False communication-computation overlap initial analysis

The dimension of the false overlap exposed by the program will depend on the SIZE and RATIO input parameters.

The following figure shows an example of a single iteration with 4 processors in Marenostrum IV. We used SIZE=1024*1024*4 and RATIO=0.2, and the communication pattern explained in the program description. Thus, ranks 1 and 2 communicate between them, as well as ranks 3 and 4.

false_overlap

The upper trace shows the MPI calls. Isend and Irecv take a small amount of time and cannot be seen, but are located just in front of the Waitalls. The iteration ends with a Barrier. The lower trace depicts the calls to Pack, Unpack and Computation functions.

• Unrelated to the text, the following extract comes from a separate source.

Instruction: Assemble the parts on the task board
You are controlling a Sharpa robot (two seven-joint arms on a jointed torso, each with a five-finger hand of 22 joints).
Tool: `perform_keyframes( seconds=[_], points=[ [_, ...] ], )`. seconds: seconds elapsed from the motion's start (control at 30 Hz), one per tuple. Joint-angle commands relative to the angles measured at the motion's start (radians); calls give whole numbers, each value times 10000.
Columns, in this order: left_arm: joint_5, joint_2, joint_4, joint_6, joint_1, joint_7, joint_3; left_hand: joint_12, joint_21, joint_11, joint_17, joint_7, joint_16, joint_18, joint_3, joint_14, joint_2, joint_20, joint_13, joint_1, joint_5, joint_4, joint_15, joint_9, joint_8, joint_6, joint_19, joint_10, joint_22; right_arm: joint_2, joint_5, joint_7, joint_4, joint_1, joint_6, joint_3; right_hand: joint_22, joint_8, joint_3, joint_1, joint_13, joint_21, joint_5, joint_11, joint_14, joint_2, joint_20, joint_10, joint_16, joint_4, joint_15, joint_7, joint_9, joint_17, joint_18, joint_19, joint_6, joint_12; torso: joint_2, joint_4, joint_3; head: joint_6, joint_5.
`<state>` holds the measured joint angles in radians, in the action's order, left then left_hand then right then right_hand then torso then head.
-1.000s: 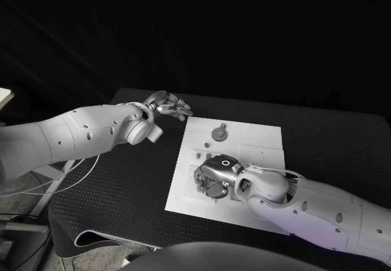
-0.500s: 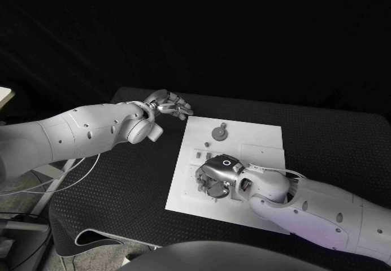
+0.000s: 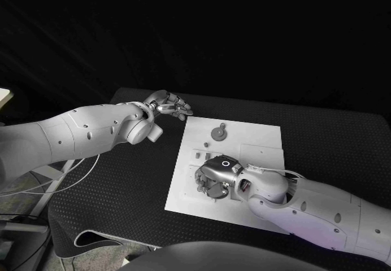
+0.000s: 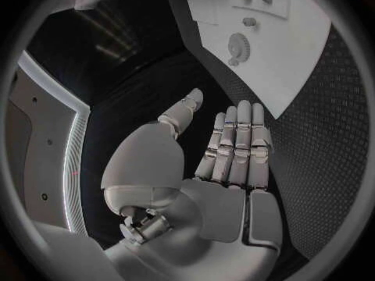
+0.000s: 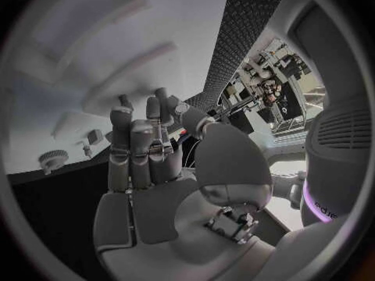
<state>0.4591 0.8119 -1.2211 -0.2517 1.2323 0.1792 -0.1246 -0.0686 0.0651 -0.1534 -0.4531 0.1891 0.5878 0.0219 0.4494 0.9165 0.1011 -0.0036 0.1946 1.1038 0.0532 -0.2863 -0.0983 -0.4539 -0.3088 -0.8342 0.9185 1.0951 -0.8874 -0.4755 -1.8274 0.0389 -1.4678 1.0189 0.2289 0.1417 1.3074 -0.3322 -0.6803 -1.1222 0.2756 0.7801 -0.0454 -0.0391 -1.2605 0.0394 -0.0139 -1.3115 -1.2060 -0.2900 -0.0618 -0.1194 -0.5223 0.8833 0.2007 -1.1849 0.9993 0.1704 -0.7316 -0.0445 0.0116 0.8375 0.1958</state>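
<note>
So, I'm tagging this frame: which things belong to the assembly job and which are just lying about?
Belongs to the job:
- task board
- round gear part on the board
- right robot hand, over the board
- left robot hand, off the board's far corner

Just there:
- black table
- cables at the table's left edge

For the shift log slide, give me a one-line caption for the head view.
Right robot hand works low over the white task board, near a grey gear part, while the left robot hand hovers open off the board's far corner.
</note>
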Motion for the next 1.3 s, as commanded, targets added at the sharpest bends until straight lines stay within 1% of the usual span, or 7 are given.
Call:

In the traces we can see how ranks 1 and 3 perform two Waitalls after the first pack, and ranks 2 and 4 do the same after the second pack. At those points, they could start to unpack and compute instead of waiting, reaching the final barrier quickly.

The following chart shows the POP efficiencies of the kernel. In particular, this program suffers from Communication efficiency, both in terms of serialization and transfer.

  Master
Parallel efficiency 61.69%
⤷Load balance 98.89%
⤷Communication eff. 62.38%
  ⤷Serialization eff. 79.40%
  ⤷Transfer eff. 78.57%

The serialization loss is caused by the dependency between the neighbouring ranks, caused by the algorithm used in the program. Serialization is not addressed in the kernel. Transfer loss comes from the false overlap of communication and computation, and is solved in the postpone-wait version.